Resource Selection and Data Fusion for Multimedia International Digital Libraries


Duration:
From 01. 02. 2001 until 31. 12. 2003
Contact Persons:
Involved Persons:
Sponsored by:
  • EU FP5
Reference number:
IST-2000-26061, 0415053 (Dortmund), 15311571 (Duisburg)
Participating Institutions:

This research addresses problems associated with the emergence of thousands of heterogeneous multimedia Digital libraries distributed internationally on multiple platforms. Users have problems with resource selection as they are unaware of the contents of each individual library in terms of quantity, quality, information type, provenance and likely relevance. Once a set of relevant libraries has been selected the user must organise and interpret the information in a common format and environment. Typically this is performed through visual evaluation and ad hoc integration which forces users to restrict their attention to a small subset of the information retrieved.

MIND will assist users to know where to search, how to query different media, and how to combine information from diverse sources.

The University of Dortmund is responsible for three subtasks:

  1. Resource selection: Basis was the decision-theoretic framework [Fuhr:99b] (developed by Dortmund). Each database has assigned costs (covering retrieval quality, communication time, monetary costs). Given a query (containing the number of documents to retrieve), the task is to compute (for efficiency, this number should be zero mostly) for every database the number of documents to retrieve from that database. Of course, the sum should equal the user-specified number of documents to retrieve, and the overall costs should be minimised.

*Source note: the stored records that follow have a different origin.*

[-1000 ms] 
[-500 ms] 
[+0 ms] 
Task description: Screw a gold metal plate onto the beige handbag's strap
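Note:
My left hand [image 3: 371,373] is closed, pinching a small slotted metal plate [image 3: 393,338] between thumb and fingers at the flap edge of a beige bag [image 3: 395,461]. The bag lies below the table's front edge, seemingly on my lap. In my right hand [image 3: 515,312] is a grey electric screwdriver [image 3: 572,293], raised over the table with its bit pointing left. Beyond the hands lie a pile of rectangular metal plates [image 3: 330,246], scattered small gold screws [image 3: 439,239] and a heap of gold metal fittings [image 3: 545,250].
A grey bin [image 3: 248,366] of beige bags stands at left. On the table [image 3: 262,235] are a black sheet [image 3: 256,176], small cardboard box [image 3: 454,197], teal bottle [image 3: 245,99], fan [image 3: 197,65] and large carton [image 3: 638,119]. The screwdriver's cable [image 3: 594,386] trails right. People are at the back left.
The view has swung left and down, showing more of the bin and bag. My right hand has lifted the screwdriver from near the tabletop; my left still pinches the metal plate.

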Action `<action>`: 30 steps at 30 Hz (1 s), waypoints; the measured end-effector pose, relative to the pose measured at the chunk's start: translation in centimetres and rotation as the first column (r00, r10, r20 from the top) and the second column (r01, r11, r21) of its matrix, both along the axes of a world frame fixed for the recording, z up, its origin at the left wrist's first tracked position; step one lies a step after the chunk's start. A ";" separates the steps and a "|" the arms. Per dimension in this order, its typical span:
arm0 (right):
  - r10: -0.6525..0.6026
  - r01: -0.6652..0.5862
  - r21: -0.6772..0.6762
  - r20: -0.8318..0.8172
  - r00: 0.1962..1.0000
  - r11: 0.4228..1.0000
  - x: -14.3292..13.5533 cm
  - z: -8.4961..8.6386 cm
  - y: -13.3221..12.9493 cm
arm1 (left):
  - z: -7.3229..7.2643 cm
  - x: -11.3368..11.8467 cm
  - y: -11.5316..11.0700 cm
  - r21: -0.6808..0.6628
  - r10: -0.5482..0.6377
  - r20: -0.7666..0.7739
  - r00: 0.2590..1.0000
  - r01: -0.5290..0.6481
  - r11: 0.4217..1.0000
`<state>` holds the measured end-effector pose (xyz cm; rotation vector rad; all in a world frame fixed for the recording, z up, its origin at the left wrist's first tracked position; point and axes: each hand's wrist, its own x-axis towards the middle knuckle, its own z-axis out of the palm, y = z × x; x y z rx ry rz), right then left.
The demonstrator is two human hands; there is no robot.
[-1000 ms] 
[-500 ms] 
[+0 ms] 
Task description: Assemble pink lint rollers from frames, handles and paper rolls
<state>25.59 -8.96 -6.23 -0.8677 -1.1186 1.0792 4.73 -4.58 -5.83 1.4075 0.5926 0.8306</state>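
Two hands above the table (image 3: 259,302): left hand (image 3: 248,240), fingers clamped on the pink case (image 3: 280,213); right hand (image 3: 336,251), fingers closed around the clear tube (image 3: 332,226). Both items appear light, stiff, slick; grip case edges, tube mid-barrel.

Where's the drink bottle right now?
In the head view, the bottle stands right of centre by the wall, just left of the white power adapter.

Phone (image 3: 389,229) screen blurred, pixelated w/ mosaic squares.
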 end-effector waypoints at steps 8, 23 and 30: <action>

    This model was extended in MIND [Nottelmann/Fuhr:03a] . Major achievements are:

    • 2 new methods for estimating retrieval quality (simulated retrieval on a sample; assuming a normal distribution for the indexing weights)
    • relationship between probability of inference (RSV) and probability of relevance by a logistic (instead of a linear) function [Nottelmann/Fuhr:03e]
    • first evaluation, comparable quality compared to CORI, the state-of-the-art resource selection method
    • extension towards different data and media types beside text [Nottelmann/Fuhr:03c]
    • integration of CORI into the decision-theoretic framework
  2. Heterogeneity: The existing databases differ in terms of content and structure (schema [Fuhr:99] ) of its documents (e.g., they can distinct "editor" and "author"). Thus, the user query (specified against a global schema) must be translated for every database into a query fitting the database schema.

    This basic idea was extended and implemented within MIND [Nottelmann/Fuhr:03b] . Major achievements are:

    • modelling MIND queries and documents in DAML+OIL
    • defining uncertain schema mapping rules in Probabilistic Datalog
    • Transforming rules in XSLT stylesheets
    • Implementation of this approach
    • a first approach for learning the uncertain logical rules from examples [Nottelmann/Fuhr:01]
  3. Media type "facts": The project MIND covered four media types: text, images, facts (e.g. author names, numbers) and the transcripts of speech recognition. Dortmund was responsible for "facts".

    In most areas, handling facts is the same as handling "ordinary" text. Significant differences are in the resource selection part. Thus, we extended our decision-theoretic framework so that it can also estimates costs for several factual datatypes [Nottelmann/Fuhr:03c] .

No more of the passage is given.